To succeed, your Shopify integration needs to support more than language and yen pricing—it has to reflect how local customers actually pay. That’s where KOMOJU fits in. It allows you to easily add payment methods like carrier billing and mobile wallets—no custom development required. The result is a checkout experience that meets expectations and builds trust.
KOMOJU also supports South Korea, enabling Korean local payment options like Naver Pay and Kakao Pay. In this article, we’ll look at Shopify in Japan and how KOMOJU helps Shopify merchants reduce drop-off and convert more customers in East Asia.
Shopify in Japan
Shopify has become a go-to platform for Japanese businesses that want more flexibility and control than domestic services typically offer. While other Japanese platforms like BASE and STORES.jp focus on ultra-simplified shop setups, Shopify appeals to merchants looking to grow a full-fledged, branded online presence, especially in the direct-to-consumer (D2C) space.
Japan’s eCommerce environment is increasingly mobile-first, and Shopify’s responsive design and mobile-optimized checkout flow align well with local shopping habits. Many Japanese consumers browse and buy on smartphones, and Shopify’s storefronts adjust seamlessly across devices without additional development.
Localization is also a key part of Shopify’s traction in Japan. The platform supports Japanese language content, yen-based pricing, and .jp domains. It also integrates with domestic shipping providers and tax configurations, making it easier for merchants to meet local expectations without rebuilding the entire experience from scratch.
For global brands entering the Japanese market, Shopify offers a way to launch a localized storefront quickly while still tying back into their global backend. For Japanese SMEs, it’s a scalable platform that doesn’t lock them into a simplified toolset as they grow.
Several well-known brands have adopted Shopify for their online stores in Japan, including:
- ISSEY MIYAKE: The renowned fashion brand utilizes Shopify for its online presence.
- Human Made: A streetwear label founded by NIGO, operating its eCommerce store on Shopify.
- Francfranc: A popular home furnishings retailer leveraging Shopify for its online sales.

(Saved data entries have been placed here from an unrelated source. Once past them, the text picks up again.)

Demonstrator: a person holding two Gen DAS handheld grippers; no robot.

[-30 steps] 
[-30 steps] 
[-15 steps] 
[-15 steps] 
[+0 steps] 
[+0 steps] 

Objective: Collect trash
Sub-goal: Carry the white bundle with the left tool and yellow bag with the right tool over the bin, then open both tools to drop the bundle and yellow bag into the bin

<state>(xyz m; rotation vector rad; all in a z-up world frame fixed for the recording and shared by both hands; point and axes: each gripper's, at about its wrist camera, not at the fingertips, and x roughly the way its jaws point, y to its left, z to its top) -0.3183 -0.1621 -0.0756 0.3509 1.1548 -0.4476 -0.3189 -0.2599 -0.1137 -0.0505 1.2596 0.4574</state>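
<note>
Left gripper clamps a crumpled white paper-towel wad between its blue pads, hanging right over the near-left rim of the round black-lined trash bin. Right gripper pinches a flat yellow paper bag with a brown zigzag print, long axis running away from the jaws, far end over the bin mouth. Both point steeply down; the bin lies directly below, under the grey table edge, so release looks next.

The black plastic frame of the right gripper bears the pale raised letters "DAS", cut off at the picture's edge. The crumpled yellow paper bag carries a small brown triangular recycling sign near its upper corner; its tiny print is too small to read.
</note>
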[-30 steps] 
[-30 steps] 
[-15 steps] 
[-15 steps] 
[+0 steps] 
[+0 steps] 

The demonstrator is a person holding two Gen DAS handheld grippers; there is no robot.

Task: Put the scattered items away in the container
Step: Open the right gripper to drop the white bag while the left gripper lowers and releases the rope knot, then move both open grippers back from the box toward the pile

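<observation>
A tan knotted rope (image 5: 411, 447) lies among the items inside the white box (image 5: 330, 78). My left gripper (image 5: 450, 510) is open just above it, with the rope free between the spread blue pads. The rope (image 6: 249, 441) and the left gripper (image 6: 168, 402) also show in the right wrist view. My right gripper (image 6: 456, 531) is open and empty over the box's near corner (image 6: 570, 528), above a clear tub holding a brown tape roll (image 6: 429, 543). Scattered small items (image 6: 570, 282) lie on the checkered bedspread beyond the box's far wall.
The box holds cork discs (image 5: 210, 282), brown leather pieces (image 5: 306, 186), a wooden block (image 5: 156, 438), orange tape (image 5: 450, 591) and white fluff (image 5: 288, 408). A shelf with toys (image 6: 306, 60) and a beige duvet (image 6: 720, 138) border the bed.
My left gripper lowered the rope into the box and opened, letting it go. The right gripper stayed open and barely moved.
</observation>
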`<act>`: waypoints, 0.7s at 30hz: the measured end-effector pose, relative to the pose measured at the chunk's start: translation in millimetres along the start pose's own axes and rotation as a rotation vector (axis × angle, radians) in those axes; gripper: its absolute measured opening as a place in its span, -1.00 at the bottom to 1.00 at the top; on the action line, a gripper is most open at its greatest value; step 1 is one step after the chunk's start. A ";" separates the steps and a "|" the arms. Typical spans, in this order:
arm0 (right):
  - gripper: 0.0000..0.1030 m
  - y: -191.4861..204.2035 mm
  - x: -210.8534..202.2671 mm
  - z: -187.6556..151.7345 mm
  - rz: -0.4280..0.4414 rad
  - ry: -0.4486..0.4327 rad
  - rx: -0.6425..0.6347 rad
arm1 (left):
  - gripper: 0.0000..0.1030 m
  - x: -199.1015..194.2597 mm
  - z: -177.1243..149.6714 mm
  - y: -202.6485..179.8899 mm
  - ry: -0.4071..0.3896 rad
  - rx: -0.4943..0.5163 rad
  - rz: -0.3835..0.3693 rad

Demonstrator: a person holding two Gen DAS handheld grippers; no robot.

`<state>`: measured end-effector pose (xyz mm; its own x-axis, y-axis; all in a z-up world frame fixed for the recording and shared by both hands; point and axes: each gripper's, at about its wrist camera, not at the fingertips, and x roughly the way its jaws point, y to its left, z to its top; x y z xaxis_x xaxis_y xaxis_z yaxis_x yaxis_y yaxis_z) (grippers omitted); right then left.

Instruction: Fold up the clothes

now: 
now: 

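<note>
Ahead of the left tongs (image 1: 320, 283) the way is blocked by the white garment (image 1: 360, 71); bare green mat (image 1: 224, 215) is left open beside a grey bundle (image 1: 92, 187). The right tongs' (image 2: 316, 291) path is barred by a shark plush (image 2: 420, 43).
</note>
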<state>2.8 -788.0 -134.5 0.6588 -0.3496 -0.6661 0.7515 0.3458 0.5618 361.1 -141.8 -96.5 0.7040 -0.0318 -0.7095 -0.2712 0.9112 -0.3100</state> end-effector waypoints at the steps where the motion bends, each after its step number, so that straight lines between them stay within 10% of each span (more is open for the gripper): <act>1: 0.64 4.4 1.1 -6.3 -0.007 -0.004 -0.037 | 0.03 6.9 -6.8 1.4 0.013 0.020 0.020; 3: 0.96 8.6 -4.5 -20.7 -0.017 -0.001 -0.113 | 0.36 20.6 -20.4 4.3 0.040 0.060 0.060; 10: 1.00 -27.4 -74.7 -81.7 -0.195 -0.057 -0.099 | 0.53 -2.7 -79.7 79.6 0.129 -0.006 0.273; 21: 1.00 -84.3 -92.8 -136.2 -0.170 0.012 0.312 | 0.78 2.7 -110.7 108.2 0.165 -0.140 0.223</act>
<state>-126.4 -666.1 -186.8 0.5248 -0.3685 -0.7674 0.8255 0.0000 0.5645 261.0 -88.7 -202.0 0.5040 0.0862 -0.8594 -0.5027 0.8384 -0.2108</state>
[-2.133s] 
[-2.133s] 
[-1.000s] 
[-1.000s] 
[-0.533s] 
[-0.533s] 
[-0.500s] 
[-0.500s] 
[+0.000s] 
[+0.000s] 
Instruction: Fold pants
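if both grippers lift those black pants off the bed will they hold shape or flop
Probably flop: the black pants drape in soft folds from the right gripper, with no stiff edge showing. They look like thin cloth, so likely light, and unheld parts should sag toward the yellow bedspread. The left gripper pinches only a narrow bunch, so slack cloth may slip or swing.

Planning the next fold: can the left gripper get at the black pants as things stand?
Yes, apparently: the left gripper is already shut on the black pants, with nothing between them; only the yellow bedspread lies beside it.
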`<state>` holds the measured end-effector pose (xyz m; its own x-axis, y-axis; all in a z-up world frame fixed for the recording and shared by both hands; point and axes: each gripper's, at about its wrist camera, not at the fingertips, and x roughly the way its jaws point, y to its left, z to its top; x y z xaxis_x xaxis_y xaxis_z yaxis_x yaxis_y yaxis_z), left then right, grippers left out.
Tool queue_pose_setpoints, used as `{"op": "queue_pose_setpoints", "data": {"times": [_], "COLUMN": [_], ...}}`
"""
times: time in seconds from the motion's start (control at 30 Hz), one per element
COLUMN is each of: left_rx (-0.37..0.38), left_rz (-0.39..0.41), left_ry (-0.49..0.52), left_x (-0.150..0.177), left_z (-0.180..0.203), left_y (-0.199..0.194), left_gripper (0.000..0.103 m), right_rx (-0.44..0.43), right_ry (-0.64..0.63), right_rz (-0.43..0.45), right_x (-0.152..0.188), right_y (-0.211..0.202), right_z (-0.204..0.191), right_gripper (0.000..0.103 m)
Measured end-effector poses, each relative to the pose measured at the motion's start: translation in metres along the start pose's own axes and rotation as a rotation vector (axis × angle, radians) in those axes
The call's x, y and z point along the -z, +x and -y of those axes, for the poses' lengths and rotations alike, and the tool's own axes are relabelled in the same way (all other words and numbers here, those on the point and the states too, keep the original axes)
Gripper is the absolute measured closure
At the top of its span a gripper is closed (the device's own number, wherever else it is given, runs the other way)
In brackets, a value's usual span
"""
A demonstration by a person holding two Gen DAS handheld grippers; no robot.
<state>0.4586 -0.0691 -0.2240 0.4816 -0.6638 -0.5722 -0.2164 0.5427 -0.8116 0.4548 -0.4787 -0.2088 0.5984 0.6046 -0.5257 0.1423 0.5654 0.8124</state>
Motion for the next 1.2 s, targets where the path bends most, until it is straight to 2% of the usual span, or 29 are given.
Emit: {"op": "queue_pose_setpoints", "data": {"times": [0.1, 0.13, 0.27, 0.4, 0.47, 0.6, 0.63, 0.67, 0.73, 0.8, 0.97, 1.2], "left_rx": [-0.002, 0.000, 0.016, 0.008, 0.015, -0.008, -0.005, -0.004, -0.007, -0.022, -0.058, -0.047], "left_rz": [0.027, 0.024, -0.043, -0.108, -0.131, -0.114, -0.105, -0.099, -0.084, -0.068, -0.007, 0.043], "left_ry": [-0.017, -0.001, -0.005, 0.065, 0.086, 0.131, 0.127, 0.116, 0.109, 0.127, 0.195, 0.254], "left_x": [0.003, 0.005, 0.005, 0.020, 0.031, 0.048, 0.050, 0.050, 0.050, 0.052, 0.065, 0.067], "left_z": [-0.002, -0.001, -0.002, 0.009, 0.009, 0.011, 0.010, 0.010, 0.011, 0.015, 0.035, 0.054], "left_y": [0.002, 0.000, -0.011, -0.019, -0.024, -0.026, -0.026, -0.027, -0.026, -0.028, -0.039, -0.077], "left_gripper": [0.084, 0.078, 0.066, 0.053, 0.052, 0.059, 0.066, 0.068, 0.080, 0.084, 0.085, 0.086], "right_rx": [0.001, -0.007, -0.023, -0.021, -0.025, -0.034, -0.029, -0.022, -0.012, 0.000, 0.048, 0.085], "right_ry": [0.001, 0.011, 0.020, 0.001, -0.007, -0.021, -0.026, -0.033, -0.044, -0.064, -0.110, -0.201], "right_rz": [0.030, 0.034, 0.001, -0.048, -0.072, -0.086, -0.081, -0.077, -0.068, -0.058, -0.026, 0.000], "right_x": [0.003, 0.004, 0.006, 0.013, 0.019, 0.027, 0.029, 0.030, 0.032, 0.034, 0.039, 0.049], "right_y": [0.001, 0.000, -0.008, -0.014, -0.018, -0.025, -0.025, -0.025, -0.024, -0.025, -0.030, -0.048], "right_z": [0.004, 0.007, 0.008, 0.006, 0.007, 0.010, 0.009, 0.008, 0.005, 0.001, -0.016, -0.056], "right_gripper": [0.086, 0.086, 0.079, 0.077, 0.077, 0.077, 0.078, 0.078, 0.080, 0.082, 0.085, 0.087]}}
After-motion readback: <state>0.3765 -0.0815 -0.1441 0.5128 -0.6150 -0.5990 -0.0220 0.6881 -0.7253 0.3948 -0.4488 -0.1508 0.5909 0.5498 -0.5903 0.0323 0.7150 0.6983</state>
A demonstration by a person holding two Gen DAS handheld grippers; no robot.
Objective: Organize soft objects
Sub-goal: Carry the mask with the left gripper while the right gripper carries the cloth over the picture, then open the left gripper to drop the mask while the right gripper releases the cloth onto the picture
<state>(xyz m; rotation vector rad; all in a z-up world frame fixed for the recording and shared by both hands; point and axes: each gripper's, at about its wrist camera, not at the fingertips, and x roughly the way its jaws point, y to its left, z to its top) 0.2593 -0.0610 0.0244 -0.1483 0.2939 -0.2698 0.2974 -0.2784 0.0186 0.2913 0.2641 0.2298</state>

- ARC’TERYX Japan: The outdoor apparel brand uses Shopify for its Japanese eCommerce operations.
- Japanese Taste: An online store powered by Shopify that offers a variety of Japanese products with global shipping.
Why Shopify Works for Entering Japan
Entering Japan or South Korea means adapting to a new language, payment culture, tax environment, and consumer behavior. Shopify lowers the barrier to entry by offering a flexible, globally supported platform that helps brands localize without rebuilding from scratch.
Here are seven key features that make Shopify a practical choice:
Multi-Currency and Multilingual Capabilities
Shopify supports multiple languages and currencies, allowing merchants to tailor storefronts to the needs of Japanese and Korean shoppers. In Japan, this includes displaying prices in yen and offering a fully Japanese-language interface. In Korea, stores can operate in won with full Korean-language support. These features help build immediate trust and reduce friction during checkout.
Local Logistics, Tax, and Shipping Services
Merchants can configure Shopify to reflect Japan’s consumption tax rules, display tax-inclusive pricing, and integrate with third-party shipping apps that work with Japanese and Korean delivery providers. While Shopify Shipping isn’t available in Japan, many merchants use local tools like Yamato and Sagawa integrations to automate fulfillment and labeling.
Built-In SEO and Local Domain Support
Shopify makes it easy to use local domains like .jp or .kr, which can improve visibility in domestic search engines (e.g., Google Japan, Yahoo Japan, Naver). Combined with editable SEO settings—such as meta titles and descriptions—this helps new merchants rank higher in local searches and attract organic traffic from local customers.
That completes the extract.